By | April 16, 2015 | 0 Comments

Washington State Auditor Troy Kelley, the official responsible for ensuring the state’s financial integrity, was indicted Thursday on federal tax evasion charges. A federal grand jury says the Tacoma Democrat stole millions, filed false tax returns and lied under oath.

A 41-page indictment alleges Kelley kept more than $1 million collected while operating a mortgage reconveyance company between 2003 and 2008.

He’s been charged with 10 counts, including possession of stolen property, corrupt interference with Internal Revenue laws, tax evasion and four counts of obstruction.

Acting U.S. Attorney Annette L. Hayes said in a statement: “Mr. Kelley spun a web of lies in an effort to avoid paying his taxes and keep more than a million dollars that he knew did not belong to him, but instead should have been returned to thousands of homeowners across this state.”

The indictment comes exactly one month after federal agents searched Kelley’s home on March 16, and, later, subpoenaed his office for records. He has been under investigation since 2013.

Kelley says he has no plans to resign, but will take a leave of absence beginning May 1. “I believe the indictment has no merit and want to note that none of the allegations touch on my work as an elected official in any way,” he said in a statement.

The first-term auditor appeared Thursday before a federal court in Tacoma. He pleaded not guilty and was released without bail. If convicted of a felony, state law would force him to step down.

At a press conference following the court appearance, Kelley read a version of the written statement he released earlier in the day, did not take questions and left through a back door while his lawyers spoke to reporters.

Meanwhile, lawmakers on both sides of the aisle are calling for Kelley’s resignation.

Gov. Jay Inslee asked him to step down right away. “This indictment today makes it clear to me that Troy Kelley cannot continue as state auditor,” he said in a statement. “He should resign immediately. An appointee can restore confidence in the office and assure the public that the Office of the State Auditor will operate at the high standards required of the post.”

Sen. Mark Miloscia, the Federal Way Republican who against Kelley, said the indictment compromises public trust in the office. “He’s a leader, representing all the voters and elected officials, making sure everybody is ethical, and not lying, cheating and stealing,” Miloscia said. “But having an auditor that has been indicted on lying, cheating and stealing, I know, gives nobody confidence in that office at all.”

If Kelley resigns, an interim state auditor would be appointed until the following election.

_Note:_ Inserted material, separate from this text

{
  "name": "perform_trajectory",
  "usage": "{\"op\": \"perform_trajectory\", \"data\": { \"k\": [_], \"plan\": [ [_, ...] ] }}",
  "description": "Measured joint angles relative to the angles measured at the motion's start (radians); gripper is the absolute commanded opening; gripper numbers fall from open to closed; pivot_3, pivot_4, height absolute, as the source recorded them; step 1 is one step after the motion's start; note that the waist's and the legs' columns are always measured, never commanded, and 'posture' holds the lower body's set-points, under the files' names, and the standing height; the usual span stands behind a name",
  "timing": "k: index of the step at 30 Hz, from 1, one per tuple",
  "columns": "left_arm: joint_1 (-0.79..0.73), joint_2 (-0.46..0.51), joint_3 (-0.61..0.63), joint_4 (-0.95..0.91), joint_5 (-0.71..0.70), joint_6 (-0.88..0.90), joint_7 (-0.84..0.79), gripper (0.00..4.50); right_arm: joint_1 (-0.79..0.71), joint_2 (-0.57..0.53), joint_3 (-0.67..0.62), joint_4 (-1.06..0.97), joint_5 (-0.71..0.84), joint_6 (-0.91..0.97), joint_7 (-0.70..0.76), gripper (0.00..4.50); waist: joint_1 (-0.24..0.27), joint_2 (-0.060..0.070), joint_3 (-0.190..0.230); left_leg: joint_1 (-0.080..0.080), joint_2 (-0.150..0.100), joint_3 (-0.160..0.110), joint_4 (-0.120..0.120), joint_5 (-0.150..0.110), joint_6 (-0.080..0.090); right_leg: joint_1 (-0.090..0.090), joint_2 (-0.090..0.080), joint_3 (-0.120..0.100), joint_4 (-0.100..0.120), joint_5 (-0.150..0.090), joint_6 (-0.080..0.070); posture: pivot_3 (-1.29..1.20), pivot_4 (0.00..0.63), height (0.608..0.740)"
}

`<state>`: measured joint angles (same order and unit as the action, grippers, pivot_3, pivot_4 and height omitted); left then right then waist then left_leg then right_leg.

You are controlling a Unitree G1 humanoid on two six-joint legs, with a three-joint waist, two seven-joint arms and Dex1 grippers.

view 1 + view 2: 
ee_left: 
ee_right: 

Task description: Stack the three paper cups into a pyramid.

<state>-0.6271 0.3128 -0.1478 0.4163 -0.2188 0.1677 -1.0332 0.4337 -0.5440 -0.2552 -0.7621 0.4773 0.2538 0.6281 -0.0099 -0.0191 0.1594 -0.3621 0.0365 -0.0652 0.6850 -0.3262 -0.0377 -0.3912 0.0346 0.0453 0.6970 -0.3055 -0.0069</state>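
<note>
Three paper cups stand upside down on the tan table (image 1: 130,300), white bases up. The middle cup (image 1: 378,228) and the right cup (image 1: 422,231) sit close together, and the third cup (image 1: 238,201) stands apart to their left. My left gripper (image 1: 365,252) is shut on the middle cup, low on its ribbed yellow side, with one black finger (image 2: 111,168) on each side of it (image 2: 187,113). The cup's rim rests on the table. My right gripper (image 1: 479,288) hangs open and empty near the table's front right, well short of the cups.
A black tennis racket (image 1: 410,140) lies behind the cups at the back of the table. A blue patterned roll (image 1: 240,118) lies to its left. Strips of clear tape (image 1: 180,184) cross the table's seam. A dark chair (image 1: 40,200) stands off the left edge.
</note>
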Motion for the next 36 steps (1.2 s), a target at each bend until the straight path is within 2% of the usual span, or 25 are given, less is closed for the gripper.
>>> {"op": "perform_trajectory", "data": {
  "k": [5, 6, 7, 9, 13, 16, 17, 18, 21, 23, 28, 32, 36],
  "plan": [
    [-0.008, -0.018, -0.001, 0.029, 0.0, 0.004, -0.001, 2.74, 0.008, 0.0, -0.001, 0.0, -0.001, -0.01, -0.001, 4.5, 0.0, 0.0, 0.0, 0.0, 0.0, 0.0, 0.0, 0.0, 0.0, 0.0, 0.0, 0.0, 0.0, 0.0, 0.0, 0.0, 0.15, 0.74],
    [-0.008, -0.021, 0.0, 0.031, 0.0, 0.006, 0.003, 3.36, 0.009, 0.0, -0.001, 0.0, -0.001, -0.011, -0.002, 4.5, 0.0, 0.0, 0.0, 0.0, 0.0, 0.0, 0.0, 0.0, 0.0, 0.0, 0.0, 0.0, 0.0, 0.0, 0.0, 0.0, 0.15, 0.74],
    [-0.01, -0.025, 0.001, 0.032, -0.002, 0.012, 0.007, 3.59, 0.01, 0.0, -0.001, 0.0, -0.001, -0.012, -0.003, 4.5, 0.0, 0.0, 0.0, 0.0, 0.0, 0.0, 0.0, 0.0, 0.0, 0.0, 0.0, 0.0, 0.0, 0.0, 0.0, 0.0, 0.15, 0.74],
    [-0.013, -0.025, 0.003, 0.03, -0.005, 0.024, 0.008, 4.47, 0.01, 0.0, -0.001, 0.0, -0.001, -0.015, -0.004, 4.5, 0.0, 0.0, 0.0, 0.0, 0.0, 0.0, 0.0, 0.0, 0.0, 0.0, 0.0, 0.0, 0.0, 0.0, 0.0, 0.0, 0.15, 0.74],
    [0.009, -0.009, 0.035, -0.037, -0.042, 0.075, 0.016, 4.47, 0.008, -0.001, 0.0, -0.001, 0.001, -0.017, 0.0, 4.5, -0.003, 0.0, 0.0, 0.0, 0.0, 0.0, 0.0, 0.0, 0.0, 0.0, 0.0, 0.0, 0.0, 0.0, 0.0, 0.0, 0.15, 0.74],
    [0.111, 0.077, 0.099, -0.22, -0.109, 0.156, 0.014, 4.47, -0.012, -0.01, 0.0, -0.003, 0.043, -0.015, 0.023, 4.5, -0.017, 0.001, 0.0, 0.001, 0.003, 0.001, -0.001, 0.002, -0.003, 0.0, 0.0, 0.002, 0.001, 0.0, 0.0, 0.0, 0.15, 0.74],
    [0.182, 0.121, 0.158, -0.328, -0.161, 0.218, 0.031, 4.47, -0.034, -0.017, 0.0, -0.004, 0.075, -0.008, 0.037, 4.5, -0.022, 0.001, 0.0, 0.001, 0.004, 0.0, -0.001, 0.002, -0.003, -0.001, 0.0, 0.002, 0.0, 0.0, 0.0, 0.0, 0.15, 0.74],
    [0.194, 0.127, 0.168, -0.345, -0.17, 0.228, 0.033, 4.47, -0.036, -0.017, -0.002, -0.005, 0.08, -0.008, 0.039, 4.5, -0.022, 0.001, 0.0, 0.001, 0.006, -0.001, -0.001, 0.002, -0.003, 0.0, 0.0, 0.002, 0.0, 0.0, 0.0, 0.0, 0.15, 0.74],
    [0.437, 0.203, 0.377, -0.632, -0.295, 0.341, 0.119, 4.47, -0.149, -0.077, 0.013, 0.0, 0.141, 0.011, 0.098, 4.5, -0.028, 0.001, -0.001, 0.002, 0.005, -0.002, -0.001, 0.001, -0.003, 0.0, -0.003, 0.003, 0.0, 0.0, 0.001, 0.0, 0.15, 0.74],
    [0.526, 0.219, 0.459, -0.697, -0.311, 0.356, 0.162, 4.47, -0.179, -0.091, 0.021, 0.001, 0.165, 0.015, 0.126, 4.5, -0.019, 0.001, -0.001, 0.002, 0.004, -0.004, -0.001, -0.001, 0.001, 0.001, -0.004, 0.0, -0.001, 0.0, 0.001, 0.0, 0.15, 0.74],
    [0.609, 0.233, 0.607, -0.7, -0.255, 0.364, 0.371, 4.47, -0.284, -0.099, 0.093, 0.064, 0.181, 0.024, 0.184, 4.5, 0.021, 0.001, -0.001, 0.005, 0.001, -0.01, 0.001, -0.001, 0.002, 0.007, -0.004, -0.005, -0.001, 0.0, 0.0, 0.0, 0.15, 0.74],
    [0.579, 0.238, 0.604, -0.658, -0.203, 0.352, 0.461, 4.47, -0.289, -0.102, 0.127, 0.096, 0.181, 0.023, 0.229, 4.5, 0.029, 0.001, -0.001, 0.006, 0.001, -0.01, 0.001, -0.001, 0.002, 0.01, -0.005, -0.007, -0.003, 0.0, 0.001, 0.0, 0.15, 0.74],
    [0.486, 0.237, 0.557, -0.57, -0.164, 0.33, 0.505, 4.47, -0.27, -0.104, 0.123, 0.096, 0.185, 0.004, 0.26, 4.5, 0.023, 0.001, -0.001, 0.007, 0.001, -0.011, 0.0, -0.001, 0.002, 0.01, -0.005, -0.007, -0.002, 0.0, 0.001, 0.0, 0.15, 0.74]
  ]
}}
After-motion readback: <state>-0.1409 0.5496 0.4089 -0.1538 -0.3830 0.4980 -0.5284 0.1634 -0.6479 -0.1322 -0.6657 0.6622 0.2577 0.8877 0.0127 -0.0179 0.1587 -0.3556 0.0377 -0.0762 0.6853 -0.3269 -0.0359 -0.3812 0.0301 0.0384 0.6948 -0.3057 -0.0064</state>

If he doesn’t resign, lawmakers have discussed options for impeachment. Under state law, the House has to vote to impeach an elected official, then the Senate can hold a trial and decide whether to remove him.

Auburn Republican Rep. Drew Stokesbary is leading the push to remove Kelley from office. “He needs to resign and it doesn’t look like he’s going to,” he said. “He did the same thing he always does at the press conference: deny everything, claim ignorance, evade, run and hide and hope people forget about it.”

Voters will get to elect a new auditor this year if Kelley steps down before May 10. If he stays in office past May 11, a vote wouldn’t happen until 2016. Stokesbary says the public shouldn’t have to wait that long.

Democrat leaders, too, want Kelley to step down.

Rep. Pat Sullivan, Covington Democrat and House Majority Leader, says it will help restore confidence. “We want to ensure the state auditor’s office has the standing and credibility that the public expects,” he said. “Him stepping down would allow for a process, either through appointment or through special election, in order for that to be filled and the credibility to continue in a way that it should.”

But former Democratic State Auditor Brian Sonntag says that trust might be tough to get back. “More than anything else, it’s a feeling of sadness,” he said. “I feel bad for state government, for the employees of that office and the citizens of Washington who really have a real trust in that office and whoever holds it. Public trust can be fragile and when broken, can be tough to repair.”

Kelley’s trial is set to begin June 8.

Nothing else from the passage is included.